EXERCISE: Dropping every picture, set down exactly the lines in the entries below, starting with the line with "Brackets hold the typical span" and going on through the line with "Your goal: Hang".

[Records contained in a dataset]
━━━━━━━━━━━━━━━━━━━━
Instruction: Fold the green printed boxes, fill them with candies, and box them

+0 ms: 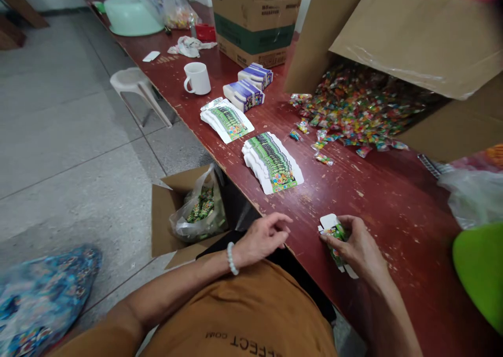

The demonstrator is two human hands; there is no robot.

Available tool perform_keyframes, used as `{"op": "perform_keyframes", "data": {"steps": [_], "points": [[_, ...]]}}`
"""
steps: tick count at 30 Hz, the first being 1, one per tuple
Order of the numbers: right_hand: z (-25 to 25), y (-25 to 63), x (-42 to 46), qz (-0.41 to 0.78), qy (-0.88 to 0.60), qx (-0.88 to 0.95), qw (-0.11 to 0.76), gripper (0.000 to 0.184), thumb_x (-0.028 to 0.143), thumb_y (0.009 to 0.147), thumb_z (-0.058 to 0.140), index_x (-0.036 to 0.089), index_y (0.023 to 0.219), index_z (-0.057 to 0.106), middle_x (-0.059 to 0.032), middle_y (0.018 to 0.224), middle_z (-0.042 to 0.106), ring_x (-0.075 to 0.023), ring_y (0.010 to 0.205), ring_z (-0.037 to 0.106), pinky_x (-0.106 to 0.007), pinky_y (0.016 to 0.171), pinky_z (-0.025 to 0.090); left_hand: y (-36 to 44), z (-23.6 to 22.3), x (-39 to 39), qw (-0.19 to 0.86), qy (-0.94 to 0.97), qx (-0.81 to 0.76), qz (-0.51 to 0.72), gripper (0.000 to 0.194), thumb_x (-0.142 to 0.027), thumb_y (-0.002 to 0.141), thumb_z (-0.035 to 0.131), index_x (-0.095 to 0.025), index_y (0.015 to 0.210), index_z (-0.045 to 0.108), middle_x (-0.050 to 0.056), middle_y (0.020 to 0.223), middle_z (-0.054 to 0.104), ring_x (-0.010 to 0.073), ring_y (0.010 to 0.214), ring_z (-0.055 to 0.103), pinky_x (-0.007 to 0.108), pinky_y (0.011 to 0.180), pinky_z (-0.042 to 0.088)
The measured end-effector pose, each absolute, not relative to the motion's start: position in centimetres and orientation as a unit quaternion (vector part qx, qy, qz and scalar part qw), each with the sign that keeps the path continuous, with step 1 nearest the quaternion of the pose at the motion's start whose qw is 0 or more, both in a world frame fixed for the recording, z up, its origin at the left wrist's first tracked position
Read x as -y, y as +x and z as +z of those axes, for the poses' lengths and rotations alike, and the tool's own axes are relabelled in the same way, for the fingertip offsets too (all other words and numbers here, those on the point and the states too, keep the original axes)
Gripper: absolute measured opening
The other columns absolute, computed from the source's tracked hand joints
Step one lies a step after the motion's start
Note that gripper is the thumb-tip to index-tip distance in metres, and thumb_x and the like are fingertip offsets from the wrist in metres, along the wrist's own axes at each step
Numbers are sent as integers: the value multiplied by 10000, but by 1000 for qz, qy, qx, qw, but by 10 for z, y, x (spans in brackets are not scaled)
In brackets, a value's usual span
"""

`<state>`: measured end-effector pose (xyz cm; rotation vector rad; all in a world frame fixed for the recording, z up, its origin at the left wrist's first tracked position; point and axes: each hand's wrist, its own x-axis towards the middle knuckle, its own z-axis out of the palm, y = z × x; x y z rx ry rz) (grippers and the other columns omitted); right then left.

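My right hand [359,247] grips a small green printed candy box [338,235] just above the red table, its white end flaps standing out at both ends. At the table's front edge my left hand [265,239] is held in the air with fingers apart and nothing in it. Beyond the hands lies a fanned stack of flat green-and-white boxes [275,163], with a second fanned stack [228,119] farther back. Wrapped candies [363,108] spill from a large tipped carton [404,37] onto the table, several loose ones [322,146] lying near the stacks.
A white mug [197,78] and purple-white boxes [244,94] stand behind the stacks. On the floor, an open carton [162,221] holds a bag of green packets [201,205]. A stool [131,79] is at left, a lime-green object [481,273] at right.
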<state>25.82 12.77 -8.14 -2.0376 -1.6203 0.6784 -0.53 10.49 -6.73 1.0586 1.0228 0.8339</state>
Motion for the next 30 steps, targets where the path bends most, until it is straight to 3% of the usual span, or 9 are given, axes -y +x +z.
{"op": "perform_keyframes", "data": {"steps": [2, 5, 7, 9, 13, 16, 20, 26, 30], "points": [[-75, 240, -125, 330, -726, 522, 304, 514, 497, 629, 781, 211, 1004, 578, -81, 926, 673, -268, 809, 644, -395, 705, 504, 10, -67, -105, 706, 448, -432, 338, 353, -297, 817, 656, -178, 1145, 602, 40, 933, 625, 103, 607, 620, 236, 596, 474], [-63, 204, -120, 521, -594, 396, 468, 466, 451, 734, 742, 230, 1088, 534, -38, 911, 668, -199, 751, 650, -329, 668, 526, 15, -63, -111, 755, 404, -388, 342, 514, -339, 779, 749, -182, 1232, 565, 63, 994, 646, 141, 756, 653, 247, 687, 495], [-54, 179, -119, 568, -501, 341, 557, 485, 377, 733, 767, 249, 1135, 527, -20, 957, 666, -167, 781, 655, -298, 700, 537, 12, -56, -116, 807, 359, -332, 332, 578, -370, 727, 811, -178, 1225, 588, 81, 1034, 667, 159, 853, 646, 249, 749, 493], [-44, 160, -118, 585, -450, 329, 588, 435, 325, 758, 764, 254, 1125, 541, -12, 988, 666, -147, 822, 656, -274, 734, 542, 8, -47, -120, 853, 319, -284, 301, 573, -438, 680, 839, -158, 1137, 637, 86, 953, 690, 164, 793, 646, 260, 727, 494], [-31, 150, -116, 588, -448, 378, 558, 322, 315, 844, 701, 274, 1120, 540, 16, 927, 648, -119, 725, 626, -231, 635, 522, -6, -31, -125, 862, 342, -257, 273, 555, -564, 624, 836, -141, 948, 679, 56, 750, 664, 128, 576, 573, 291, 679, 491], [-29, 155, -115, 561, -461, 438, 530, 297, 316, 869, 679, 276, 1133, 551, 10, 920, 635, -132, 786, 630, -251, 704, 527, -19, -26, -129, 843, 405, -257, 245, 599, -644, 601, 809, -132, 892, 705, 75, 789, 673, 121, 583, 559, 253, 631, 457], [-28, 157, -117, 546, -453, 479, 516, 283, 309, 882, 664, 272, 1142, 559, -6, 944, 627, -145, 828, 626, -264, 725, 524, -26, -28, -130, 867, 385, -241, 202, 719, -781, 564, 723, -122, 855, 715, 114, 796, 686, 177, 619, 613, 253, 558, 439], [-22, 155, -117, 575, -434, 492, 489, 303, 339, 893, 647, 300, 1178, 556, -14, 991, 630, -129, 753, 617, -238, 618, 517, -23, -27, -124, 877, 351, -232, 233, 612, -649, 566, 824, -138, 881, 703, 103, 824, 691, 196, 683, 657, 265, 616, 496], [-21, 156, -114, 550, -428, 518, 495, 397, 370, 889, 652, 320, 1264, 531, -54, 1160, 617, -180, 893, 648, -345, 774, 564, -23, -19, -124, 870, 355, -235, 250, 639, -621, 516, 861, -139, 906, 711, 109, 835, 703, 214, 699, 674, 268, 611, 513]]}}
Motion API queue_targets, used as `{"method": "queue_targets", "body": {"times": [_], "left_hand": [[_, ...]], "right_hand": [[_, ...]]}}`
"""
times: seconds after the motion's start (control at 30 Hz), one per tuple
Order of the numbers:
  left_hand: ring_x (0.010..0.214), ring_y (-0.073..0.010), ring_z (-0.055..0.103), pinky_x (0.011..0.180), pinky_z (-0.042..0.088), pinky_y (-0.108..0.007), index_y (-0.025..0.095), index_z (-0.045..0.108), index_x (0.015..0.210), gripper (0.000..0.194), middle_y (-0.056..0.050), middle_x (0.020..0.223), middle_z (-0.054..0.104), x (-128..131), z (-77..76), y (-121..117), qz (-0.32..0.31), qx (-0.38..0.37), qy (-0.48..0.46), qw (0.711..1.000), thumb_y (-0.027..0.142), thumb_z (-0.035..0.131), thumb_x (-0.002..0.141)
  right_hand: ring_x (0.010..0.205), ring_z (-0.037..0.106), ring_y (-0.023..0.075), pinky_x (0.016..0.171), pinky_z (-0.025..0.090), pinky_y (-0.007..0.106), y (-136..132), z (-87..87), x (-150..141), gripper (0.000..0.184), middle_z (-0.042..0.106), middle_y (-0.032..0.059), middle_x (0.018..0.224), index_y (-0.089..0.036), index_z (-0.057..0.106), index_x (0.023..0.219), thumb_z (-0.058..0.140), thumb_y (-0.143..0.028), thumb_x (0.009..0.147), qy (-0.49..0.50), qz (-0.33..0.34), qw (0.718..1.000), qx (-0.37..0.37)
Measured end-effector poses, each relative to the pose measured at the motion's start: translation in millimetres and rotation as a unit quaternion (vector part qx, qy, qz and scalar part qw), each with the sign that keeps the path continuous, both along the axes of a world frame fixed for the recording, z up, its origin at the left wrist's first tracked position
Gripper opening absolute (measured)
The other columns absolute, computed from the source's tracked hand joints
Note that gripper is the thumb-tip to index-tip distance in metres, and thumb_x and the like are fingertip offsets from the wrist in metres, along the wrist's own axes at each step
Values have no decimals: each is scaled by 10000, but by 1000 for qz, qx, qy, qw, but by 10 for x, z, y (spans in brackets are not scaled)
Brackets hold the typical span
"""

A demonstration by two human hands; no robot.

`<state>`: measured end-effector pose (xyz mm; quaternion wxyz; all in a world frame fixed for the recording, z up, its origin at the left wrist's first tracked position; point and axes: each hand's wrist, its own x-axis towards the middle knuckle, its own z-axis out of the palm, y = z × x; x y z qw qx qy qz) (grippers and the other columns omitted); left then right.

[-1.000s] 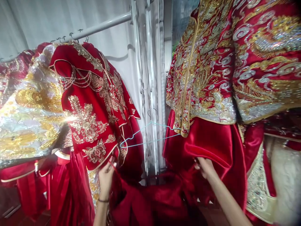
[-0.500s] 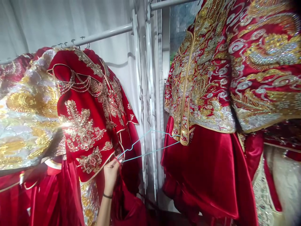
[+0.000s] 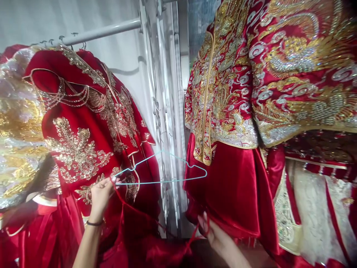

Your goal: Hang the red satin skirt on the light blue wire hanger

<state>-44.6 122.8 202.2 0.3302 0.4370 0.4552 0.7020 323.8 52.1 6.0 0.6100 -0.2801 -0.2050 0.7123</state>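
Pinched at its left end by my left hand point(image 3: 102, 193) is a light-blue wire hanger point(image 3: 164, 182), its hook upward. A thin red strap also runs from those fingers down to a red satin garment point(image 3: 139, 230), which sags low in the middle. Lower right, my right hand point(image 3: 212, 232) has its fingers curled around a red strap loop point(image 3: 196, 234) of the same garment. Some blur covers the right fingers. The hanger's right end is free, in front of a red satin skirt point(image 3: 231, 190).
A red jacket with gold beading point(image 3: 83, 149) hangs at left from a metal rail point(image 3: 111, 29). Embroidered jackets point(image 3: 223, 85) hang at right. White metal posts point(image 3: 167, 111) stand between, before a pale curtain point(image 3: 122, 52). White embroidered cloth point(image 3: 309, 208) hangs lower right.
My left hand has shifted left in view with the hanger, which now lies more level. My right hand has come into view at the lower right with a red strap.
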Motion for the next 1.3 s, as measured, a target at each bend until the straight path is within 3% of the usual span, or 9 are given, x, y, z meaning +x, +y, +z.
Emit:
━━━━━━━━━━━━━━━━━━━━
PROBLEM SOLUTION:
Brackets hold the typical span
"""

A demonstration by two human hands; no robot.

`<state>`: measured end-effector pose (xyz mm; quaternion wxyz; all in a world frame fixed for the recording, z up, its origin at the left wrist's first tracked position; point and axes: each hand's wrist, its own x-axis towards the middle knuckle, its own z-axis out of the palm, y = z × x; x y z qw qx qy qz) (grippers and the other columns omitted); left then right.

[-1.000s] 
[-0.500s] 
[+0.000s] 

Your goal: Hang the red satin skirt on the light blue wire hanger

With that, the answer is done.